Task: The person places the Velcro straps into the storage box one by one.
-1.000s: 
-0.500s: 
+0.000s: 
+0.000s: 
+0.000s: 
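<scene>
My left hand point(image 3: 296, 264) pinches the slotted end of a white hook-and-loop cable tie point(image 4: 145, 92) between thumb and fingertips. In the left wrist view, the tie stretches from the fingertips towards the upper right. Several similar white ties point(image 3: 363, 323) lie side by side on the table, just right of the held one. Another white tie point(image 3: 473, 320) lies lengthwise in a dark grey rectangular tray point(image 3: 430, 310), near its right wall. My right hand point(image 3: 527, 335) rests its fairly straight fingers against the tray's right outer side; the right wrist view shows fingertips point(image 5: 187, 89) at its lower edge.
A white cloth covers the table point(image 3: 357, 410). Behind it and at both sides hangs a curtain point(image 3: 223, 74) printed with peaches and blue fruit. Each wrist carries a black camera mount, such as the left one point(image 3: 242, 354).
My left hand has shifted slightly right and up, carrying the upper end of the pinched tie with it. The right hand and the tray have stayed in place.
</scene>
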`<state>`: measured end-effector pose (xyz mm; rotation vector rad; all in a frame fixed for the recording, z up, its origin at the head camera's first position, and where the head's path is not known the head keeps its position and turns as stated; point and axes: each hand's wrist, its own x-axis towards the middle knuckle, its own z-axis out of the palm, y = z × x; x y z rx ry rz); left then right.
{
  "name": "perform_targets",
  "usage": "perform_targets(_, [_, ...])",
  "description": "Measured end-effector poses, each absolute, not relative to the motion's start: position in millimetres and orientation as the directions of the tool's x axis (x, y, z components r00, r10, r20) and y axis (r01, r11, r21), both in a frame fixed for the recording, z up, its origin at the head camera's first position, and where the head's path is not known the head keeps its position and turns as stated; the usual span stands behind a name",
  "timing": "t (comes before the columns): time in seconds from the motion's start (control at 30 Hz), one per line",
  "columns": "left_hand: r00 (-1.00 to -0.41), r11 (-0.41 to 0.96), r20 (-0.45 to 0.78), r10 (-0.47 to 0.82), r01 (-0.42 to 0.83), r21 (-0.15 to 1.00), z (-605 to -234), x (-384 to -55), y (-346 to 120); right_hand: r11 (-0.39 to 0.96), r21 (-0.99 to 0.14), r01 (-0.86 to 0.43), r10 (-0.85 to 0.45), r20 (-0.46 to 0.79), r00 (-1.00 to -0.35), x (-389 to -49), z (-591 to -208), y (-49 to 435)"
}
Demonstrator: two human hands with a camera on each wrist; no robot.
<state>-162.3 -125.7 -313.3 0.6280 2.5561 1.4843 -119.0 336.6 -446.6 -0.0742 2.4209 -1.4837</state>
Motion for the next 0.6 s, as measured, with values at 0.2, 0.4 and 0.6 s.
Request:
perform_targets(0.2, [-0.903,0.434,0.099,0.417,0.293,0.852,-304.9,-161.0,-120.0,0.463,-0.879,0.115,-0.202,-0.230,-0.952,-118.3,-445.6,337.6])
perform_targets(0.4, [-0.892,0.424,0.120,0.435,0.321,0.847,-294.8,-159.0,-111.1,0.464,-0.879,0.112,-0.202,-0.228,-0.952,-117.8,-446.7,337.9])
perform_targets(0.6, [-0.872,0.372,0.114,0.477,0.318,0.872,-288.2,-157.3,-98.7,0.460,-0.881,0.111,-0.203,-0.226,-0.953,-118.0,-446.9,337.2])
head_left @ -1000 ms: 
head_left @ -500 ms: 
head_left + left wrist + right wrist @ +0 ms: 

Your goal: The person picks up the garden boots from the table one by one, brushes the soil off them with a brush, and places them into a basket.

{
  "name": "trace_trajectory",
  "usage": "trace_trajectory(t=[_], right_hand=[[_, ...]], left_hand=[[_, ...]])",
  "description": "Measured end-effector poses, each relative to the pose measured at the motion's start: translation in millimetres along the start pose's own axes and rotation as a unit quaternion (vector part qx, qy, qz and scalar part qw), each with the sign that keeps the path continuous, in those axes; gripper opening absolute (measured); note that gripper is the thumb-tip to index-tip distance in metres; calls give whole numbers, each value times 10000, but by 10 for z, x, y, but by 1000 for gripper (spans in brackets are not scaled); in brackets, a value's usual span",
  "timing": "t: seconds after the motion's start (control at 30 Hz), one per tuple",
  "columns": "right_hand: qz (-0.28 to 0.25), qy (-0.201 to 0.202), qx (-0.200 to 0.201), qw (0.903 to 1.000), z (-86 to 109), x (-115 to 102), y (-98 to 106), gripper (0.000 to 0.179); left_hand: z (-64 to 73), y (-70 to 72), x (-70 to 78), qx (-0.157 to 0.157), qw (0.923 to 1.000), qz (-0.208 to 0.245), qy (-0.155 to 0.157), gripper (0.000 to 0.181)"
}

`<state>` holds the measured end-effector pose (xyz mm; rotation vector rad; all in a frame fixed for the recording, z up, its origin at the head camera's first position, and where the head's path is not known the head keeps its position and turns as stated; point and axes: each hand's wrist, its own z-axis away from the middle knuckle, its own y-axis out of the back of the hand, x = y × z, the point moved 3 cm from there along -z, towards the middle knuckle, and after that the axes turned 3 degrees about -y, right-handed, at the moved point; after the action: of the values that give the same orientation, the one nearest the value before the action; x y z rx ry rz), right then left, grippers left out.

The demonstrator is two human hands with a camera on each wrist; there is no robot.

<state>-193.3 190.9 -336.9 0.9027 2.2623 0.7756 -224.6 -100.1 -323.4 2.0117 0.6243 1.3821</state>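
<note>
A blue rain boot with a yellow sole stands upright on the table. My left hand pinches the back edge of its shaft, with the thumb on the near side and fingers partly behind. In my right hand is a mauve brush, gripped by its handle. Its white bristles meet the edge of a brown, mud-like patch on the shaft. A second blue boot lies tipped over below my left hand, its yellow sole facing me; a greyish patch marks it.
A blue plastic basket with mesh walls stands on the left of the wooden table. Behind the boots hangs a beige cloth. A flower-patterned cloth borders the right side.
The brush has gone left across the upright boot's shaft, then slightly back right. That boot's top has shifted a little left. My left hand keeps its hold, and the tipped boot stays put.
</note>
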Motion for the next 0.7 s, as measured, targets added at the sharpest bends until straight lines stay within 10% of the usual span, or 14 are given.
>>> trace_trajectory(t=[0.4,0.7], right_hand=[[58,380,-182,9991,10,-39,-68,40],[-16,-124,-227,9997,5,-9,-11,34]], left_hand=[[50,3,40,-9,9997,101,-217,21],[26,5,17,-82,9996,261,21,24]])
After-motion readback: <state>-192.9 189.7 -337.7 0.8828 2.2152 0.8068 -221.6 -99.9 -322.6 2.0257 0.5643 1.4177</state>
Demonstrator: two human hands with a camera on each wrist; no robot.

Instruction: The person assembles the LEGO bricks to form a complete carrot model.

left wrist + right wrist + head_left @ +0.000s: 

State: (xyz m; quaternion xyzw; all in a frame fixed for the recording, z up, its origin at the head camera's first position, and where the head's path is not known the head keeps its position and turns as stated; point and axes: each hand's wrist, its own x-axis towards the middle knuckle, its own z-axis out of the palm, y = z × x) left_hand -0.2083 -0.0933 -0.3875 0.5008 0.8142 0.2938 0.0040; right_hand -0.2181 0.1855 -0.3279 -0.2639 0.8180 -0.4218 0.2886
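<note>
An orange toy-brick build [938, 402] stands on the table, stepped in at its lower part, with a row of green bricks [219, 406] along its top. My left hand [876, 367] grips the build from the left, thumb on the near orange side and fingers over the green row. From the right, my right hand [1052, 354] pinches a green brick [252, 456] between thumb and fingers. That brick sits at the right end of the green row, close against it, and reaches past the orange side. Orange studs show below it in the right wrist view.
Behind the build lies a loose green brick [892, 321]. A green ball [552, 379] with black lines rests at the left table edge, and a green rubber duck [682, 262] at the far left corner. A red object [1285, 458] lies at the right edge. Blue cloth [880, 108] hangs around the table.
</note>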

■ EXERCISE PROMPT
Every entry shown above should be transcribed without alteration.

■ REPLY
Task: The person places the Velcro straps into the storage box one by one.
-1.000s: 
-0.500s: 
+0.000s: 
+0.000s: 
+0.000s: 
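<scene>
My left hand point(image 3: 296, 264) pinches the slotted end of a white hook-and-loop cable tie point(image 4: 145, 92) between thumb and fingertips. In the left wrist view, the tie stretches from the fingertips towards the upper right. Several similar white ties point(image 3: 363, 323) lie side by side on the table, just right of the held one. Another white tie point(image 3: 473, 320) lies lengthwise in a dark grey rectangular tray point(image 3: 430, 310), near its right wall. My right hand point(image 3: 527, 335) rests its fairly straight fingers against the tray's right outer side; the right wrist view shows fingertips point(image 5: 187, 89) at its lower edge.
A white cloth covers the table point(image 3: 357, 410). Behind it and at both sides hangs a curtain point(image 3: 223, 74) printed with peaches and blue fruit. Each wrist carries a black camera mount, such as the left one point(image 3: 242, 354).
My left hand has shifted slightly right and up, carrying the upper end of the pinched tie with it. The right hand and the tray have stayed in place.
</scene>
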`<state>`: measured end-effector pose (xyz mm; rotation vector rad; all in a frame fixed for the recording, z up, its origin at the head camera's first position, and where the head's path is not known the head keeps its position and turns as stated; point and axes: each hand's wrist, its own x-axis towards the middle knuckle, its own z-axis out of the palm, y = z × x; x y z rx ry rz); left then right.
{
  "name": "perform_targets",
  "usage": "perform_targets(_, [_, ...])",
  "description": "Measured end-effector poses, each absolute, not relative to the motion's start: position in millimetres and orientation as the directions of the tool's x axis (x, y, z components r00, r10, r20) and y axis (r01, r11, r21), both in a frame fixed for the recording, z up, its origin at the head camera's first position, and where the head's path is not known the head keeps its position and turns as stated; the usual span stands behind a name",
  "timing": "t (comes before the columns): time in seconds from the motion's start (control at 30 Hz), one per line",
  "columns": "left_hand: r00 (-1.00 to -0.41), r11 (-0.41 to 0.96), r20 (-0.45 to 0.78), r10 (-0.47 to 0.82), r01 (-0.42 to 0.83), r21 (-0.15 to 1.00), z (-605 to -234), x (-384 to -55), y (-346 to 120); right_hand: r11 (-0.39 to 0.96), r21 (-0.99 to 0.14), r01 (-0.86 to 0.43), r10 (-0.85 to 0.45), r20 (-0.46 to 0.79), r00 (-1.00 to -0.35), x (-389 to -49), z (-591 to -208), y (-49 to 435)"
}
Demonstrator: two human hands with a camera on each wrist; no robot.
<state>-162.3 -125.7 -313.3 0.6280 2.5561 1.4843 -119.0 336.6 -446.6 -0.0742 2.4209 -1.4837</state>
Motion for the next 0.6 s, as measured, with values at 0.2, 0.4 and 0.6 s.
Request:
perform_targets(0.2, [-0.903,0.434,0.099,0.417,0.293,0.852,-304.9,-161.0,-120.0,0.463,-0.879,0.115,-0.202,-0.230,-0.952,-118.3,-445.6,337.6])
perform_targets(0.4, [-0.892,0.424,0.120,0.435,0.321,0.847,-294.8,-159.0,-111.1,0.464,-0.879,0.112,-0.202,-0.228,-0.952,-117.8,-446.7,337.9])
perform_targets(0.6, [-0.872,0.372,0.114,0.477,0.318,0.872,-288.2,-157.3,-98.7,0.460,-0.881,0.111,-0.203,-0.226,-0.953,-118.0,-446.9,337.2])
head_left @ -1000 ms: 
head_left @ -500 ms: 
head_left + left wrist + right wrist @ +0 ms: 

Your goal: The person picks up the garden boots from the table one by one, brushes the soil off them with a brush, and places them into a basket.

{
  "name": "trace_trajectory",
  "usage": "trace_trajectory(t=[_], right_hand=[[_, ...]], left_hand=[[_, ...]])",
  "description": "Measured end-effector poses, each relative to the pose measured at the motion's start: translation in millimetres along the start pose's own axes and rotation as a unit quaternion (vector part qx, qy, qz and scalar part qw), each with the sign that keeps the path continuous, in those axes; gripper opening absolute (measured); note that gripper is the thumb-tip to index-tip distance in metres; calls give whole numbers, each value times 10000, but by 10 for z, x, y, but by 1000 for gripper (spans in brackets are not scaled); in brackets, a value's usual span",
  "timing": "t: seconds after the motion's start (control at 30 Hz), one per tuple",
  "columns": "right_hand: qz (-0.28 to 0.25), qy (-0.201 to 0.202), qx (-0.200 to 0.201), qw (0.903 to 1.000), z (-86 to 109), x (-115 to 102), y (-98 to 106), gripper (0.000 to 0.179); left_hand: z (-64 to 73), y (-70 to 72), x (-70 to 78), qx (-0.157 to 0.157), qw (0.923 to 1.000), qz (-0.208 to 0.245), qy (-0.155 to 0.157), gripper (0.000 to 0.181)"
}

`<state>` holds the measured end-effector pose (xyz mm; rotation vector rad; all in a frame fixed for the recording, z up, its origin at the head camera's first position, and where the head's path is not known the head keeps its position and turns as stated; point and axes: each hand's wrist, its own z-axis away from the middle knuckle, its own y-axis out of the back of the hand, x = y × z, the point moved 3 cm from there along -z, towards the middle knuckle, and after that the axes turned 3 degrees about -y, right-handed, at the moved point; after the action: of the values that give the same orientation, the one nearest the value before the action; x y z rx ry rz), right then left, grippers left out.

The demonstrator is two human hands with a camera on each wrist; there is no robot.

<state>-193.3 190.9 -336.9 0.9027 2.2623 0.7756 -224.6 -100.1 -323.4 2.0117 0.6243 1.3821</state>
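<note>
A blue rain boot with a yellow sole stands upright on the table. My left hand pinches the back edge of its shaft, with the thumb on the near side and fingers partly behind. In my right hand is a mauve brush, gripped by its handle. Its white bristles meet the edge of a brown, mud-like patch on the shaft. A second blue boot lies tipped over below my left hand, its yellow sole facing me; a greyish patch marks it.
A blue plastic basket with mesh walls stands on the left of the wooden table. Behind the boots hangs a beige cloth. A flower-patterned cloth borders the right side.
The brush has gone left across the upright boot's shaft, then slightly back right. That boot's top has shifted a little left. My left hand keeps its hold, and the tipped boot stays put.
</note>
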Motion for the next 0.7 s, as measured, targets added at the sharpest bends until straight lines stay within 10% of the usual span, or 14 are given.
>>> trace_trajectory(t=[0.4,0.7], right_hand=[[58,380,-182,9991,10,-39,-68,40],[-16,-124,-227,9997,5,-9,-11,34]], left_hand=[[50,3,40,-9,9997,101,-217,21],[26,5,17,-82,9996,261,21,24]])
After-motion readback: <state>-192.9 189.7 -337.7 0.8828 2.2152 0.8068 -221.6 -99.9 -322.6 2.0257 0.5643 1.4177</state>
Demonstrator: two human hands with a camera on each wrist; no robot.

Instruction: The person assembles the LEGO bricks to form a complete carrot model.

left wrist + right wrist + head_left @ +0.000s: 

State: (xyz m; quaternion xyzw; all in a frame fixed for the recording, z up, its origin at the head camera's first position, and where the head's path is not known the head keeps its position and turns as stated; point and axes: each hand's wrist, its own x-axis towards the middle knuckle, its own z-axis out of the palm, y = z × x) left_hand -0.2083 -0.0933 -0.3875 0.5008 0.8142 0.2938 0.0040; right_hand -0.2181 0.1855 -0.3279 -0.2639 0.8180 -0.4218 0.2886
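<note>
An orange toy-brick build [938, 402] stands on the table, stepped in at its lower part, with a row of green bricks [219, 406] along its top. My left hand [876, 367] grips the build from the left, thumb on the near orange side and fingers over the green row. From the right, my right hand [1052, 354] pinches a green brick [252, 456] between thumb and fingers. That brick sits at the right end of the green row, close against it, and reaches past the orange side. Orange studs show below it in the right wrist view.
Behind the build lies a loose green brick [892, 321]. A green ball [552, 379] with black lines rests at the left table edge, and a green rubber duck [682, 262] at the far left corner. A red object [1285, 458] lies at the right edge. Blue cloth [880, 108] hangs around the table.
</note>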

Further output is not needed for this exercise.